Global liquidity trends further support this thesis. The U.S. Federal Reserve's recent 25-basis-point rate cut in September 2025, with expectations of two more cuts before year-end, has reduced borrowing costs and improved liquidity for risk assets. Lower rates typically incentivize capital to flow into alternative investments like Bitcoin, which is increasingly viewed as a proxy for global liquidity conditions. According to Qiao Wang, a crypto analyst, the current pullback in Bitcoin's price reflects temporary market exhaustion rather than a prolonged bearish cycle, with liquidity-driven rebounds likely in the coming months [4].
Historical correlations between Bitcoin's price and global M2 money supply growth also reinforce the bullish outlook. As of July 2025, global M2 supply surpassed $112 trillion, reversing post-2022 contractions and creating a favorable environment for asset inflation. Bernstein, a Wall Street firm, highlighted that Bitcoin's price has historically followed M2 trends with an 8–12-week lag, suggesting a potential $200,000 price target by Q4 if liquidity expansion continues . However, this relationship temporarily faltered in late July due to U.S. Treasury General Account (TGA) refinancing activities, which drained $500 billion from the system. Raoul Pal, founder of Global Macro Investor, argued that this liquidity drain is now abating, with the TGA nearing capacity and Bitcoin poised to realign with M2-driven trends .
On-chain metrics like the MVRV Z-Score and Value Days Destroyed (VDD) provide additional confirmation. The MVRV Z-Score, which measures market value relative to realized value, rebounded from a low of 1.43 in late 2025-a level historically associated with local bottoms in bull cycles. Meanwhile, the VDD Multiple indicates that long-term holders are accumulating Bitcoin at lower prices, mirroring patterns from 2020–2021 . These indicators suggest that the current correction is cyclical and constructive, with institutional and macro-savvy investors positioning for a resumption of the bull trend.

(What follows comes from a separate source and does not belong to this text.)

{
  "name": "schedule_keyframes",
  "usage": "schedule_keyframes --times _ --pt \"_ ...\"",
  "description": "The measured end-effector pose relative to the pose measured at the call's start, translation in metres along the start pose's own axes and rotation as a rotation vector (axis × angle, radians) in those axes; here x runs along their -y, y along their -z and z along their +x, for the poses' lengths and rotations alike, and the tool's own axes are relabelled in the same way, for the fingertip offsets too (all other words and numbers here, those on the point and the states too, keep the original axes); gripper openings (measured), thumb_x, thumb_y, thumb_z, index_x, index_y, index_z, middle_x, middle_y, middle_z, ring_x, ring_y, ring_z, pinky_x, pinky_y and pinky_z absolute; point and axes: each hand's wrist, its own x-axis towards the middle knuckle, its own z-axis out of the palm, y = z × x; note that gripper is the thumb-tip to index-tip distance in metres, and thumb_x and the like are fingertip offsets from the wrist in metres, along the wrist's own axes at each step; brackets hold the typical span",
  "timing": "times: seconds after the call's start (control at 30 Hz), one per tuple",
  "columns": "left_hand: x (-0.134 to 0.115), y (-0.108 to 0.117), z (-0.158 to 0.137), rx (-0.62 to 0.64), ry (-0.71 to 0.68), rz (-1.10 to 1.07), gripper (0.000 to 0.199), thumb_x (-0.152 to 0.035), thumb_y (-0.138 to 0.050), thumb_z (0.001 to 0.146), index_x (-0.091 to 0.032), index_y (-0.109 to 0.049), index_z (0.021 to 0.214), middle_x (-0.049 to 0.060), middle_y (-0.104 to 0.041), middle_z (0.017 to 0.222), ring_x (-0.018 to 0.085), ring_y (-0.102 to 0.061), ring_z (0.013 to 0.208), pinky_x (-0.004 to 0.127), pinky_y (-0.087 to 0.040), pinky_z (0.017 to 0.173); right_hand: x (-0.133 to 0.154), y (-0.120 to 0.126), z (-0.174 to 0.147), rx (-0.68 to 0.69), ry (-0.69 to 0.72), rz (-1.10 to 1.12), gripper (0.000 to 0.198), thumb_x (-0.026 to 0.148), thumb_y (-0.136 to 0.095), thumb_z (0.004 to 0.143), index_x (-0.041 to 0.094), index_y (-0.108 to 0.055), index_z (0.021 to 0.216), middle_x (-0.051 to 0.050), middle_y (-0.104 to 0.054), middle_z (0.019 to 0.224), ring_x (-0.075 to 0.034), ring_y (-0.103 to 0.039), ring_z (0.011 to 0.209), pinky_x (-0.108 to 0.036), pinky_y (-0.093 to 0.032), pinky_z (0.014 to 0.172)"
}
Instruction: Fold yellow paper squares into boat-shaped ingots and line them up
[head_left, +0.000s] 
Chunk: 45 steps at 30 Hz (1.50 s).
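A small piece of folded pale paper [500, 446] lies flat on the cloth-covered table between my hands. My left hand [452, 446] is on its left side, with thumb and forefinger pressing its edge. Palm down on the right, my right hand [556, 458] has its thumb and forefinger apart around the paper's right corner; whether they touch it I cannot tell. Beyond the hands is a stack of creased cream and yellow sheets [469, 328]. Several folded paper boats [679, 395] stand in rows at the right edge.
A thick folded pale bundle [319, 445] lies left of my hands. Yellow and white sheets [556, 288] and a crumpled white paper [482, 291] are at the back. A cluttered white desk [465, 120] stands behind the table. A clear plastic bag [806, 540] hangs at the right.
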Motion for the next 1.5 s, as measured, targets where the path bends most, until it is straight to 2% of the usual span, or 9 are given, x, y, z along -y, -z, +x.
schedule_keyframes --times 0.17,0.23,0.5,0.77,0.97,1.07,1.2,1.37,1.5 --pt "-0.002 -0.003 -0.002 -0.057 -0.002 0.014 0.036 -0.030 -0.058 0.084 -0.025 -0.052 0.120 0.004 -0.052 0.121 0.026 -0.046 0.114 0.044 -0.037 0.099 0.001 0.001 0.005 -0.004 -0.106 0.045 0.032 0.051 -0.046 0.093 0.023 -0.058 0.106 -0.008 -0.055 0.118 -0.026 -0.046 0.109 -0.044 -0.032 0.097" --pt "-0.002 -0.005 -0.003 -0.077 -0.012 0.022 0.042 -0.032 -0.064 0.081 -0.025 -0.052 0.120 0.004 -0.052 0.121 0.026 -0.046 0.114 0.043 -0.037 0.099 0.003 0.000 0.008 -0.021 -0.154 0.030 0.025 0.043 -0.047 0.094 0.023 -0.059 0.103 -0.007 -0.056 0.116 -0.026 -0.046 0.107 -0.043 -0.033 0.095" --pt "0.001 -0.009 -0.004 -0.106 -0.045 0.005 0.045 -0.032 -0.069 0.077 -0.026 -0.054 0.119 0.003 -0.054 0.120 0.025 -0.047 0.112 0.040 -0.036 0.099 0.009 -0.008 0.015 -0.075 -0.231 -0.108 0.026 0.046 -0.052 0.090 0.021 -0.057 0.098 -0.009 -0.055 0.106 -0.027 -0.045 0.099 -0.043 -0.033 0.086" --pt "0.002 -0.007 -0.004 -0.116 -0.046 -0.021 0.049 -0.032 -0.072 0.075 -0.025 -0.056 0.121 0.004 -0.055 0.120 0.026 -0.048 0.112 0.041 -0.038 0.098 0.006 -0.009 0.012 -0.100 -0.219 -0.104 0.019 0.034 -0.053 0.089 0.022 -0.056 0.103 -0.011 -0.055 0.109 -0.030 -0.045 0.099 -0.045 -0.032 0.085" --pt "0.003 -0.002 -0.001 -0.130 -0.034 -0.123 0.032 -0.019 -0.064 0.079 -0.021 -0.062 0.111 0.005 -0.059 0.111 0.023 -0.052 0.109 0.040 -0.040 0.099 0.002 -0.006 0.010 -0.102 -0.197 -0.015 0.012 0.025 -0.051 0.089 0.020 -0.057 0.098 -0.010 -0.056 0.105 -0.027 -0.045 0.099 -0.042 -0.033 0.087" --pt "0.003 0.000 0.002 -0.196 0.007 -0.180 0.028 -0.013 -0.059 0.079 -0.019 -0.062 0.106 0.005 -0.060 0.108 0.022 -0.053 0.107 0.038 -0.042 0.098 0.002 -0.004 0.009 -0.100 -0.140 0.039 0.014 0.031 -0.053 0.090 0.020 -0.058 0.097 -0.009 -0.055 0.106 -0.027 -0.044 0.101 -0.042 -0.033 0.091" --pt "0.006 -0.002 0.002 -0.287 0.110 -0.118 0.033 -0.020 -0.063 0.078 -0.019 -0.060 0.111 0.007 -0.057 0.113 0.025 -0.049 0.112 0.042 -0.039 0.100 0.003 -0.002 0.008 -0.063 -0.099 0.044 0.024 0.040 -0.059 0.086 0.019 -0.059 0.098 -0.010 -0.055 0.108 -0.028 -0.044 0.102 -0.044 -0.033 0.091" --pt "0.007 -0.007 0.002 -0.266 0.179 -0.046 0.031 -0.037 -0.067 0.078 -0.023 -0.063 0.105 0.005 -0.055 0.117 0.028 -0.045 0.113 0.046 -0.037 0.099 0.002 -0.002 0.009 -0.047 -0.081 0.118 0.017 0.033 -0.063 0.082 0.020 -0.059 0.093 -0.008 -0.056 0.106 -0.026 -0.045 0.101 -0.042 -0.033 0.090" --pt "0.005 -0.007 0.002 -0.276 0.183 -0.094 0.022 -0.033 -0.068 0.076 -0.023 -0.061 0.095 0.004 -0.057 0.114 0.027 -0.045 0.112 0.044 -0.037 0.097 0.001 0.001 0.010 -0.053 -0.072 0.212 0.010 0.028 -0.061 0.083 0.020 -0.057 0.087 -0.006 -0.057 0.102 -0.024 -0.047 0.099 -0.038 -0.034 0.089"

Geopolitical risks and regulatory uncertainties remain headwinds. Tensions in regions like China Hong Kong and the Middle East could shift capital toward safe-haven assets like gold or the U.S. dollar. Additionally, the SEC and CFTC's evolving regulatory frameworks for crypto assets introduce potential volatility. However, institutional adoption of Bitcoin is deepening, with companies like Hyperliquid and Pump.fun generating significant revenue through decentralized applications, signaling maturation in the ecosystem [4].

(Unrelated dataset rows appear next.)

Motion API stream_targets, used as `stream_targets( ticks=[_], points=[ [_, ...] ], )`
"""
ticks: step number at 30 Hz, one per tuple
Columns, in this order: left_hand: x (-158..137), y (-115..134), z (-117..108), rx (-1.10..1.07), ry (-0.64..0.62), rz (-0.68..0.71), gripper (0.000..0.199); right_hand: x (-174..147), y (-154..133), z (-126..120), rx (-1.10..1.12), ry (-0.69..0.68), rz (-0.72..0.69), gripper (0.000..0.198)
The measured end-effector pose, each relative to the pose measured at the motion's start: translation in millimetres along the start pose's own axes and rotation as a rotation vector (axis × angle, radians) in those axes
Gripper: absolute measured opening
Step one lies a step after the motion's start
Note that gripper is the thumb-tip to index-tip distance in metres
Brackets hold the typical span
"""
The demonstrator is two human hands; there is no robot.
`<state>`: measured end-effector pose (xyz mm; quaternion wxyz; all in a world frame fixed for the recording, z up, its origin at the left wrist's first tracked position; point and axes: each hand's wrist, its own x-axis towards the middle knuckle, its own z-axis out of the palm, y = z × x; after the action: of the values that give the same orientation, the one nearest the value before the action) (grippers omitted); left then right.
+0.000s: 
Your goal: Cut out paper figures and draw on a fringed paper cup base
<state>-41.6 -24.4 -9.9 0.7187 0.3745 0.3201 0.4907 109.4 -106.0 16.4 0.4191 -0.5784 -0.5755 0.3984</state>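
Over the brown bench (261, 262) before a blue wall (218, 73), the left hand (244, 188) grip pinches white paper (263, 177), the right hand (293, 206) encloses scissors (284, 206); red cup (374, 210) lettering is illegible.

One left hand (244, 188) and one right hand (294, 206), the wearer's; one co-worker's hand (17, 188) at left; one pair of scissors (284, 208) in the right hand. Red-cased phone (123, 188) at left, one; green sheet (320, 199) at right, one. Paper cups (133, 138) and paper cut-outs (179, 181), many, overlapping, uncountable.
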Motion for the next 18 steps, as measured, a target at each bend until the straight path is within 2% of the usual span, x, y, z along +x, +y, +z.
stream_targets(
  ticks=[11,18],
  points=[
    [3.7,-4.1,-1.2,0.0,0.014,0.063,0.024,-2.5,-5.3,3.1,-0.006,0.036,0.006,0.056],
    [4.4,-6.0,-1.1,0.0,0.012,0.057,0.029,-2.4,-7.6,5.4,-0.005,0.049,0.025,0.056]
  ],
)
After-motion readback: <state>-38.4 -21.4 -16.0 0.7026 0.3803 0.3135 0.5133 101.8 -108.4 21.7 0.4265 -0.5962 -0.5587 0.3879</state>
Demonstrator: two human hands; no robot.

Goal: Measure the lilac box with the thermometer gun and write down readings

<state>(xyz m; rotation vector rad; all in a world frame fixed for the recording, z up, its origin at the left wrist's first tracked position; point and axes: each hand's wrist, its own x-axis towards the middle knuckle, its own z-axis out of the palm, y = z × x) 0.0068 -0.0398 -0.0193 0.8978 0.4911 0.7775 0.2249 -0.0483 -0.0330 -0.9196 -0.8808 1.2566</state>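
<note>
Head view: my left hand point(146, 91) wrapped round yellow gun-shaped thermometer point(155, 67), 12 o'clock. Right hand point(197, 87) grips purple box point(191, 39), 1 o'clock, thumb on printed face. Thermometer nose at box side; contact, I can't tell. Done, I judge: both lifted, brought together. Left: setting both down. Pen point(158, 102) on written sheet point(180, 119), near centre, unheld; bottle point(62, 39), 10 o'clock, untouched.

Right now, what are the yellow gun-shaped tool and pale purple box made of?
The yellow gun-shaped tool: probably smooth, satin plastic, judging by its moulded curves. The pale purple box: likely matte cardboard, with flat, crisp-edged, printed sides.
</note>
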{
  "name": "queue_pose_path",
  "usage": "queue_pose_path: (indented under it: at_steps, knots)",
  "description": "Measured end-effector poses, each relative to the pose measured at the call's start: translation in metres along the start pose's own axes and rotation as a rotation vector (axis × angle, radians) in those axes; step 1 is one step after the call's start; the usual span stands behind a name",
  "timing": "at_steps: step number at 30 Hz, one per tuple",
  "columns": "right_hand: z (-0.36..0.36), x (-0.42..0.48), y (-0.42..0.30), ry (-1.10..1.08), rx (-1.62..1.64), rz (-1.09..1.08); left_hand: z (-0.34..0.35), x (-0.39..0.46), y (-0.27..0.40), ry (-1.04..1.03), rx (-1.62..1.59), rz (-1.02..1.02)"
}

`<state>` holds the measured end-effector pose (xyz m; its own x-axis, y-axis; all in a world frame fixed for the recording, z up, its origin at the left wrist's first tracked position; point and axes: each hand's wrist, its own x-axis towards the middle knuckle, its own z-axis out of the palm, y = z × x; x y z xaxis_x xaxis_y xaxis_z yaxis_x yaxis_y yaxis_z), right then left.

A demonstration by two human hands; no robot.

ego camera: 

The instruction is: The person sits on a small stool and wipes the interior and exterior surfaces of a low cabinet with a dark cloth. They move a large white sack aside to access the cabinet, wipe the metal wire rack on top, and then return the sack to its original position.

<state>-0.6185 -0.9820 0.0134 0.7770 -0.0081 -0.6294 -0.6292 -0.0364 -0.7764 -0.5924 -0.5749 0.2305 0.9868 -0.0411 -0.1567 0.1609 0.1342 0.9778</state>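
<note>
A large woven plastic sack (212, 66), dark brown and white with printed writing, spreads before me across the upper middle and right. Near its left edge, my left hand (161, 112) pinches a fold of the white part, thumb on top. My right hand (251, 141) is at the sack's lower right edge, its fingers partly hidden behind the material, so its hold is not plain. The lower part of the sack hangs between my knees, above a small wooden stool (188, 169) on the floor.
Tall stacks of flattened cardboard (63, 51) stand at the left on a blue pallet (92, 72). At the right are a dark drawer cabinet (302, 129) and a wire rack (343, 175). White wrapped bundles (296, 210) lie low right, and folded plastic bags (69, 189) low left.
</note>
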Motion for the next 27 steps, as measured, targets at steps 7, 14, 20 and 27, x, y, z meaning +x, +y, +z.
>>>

Historical patterns also point to a strong Q4 2025 rally. Bitcoin has historically delivered robust returns in the fourth quarter, with average gains of up to 85% following a green September. Analysts like Ted Pillows predict Bitcoin could reach $150,000 by year-end, leveraging its historical correlation with gold and the current liquidity backdrop . This aligns with broader market optimism, as U.S. tech stocks and AI-driven economic growth bolster risk appetite.
In conclusion, the confluence of tightening global liquidity, on-chain accumulation signals, and historical price patterns positions Bitcoin for a potential bullish phase. While macroeconomic and geopolitical risks persist, the alignment of liquidity-driven factors with institutional confidence suggests that the real top of this cycle may still lie ahead.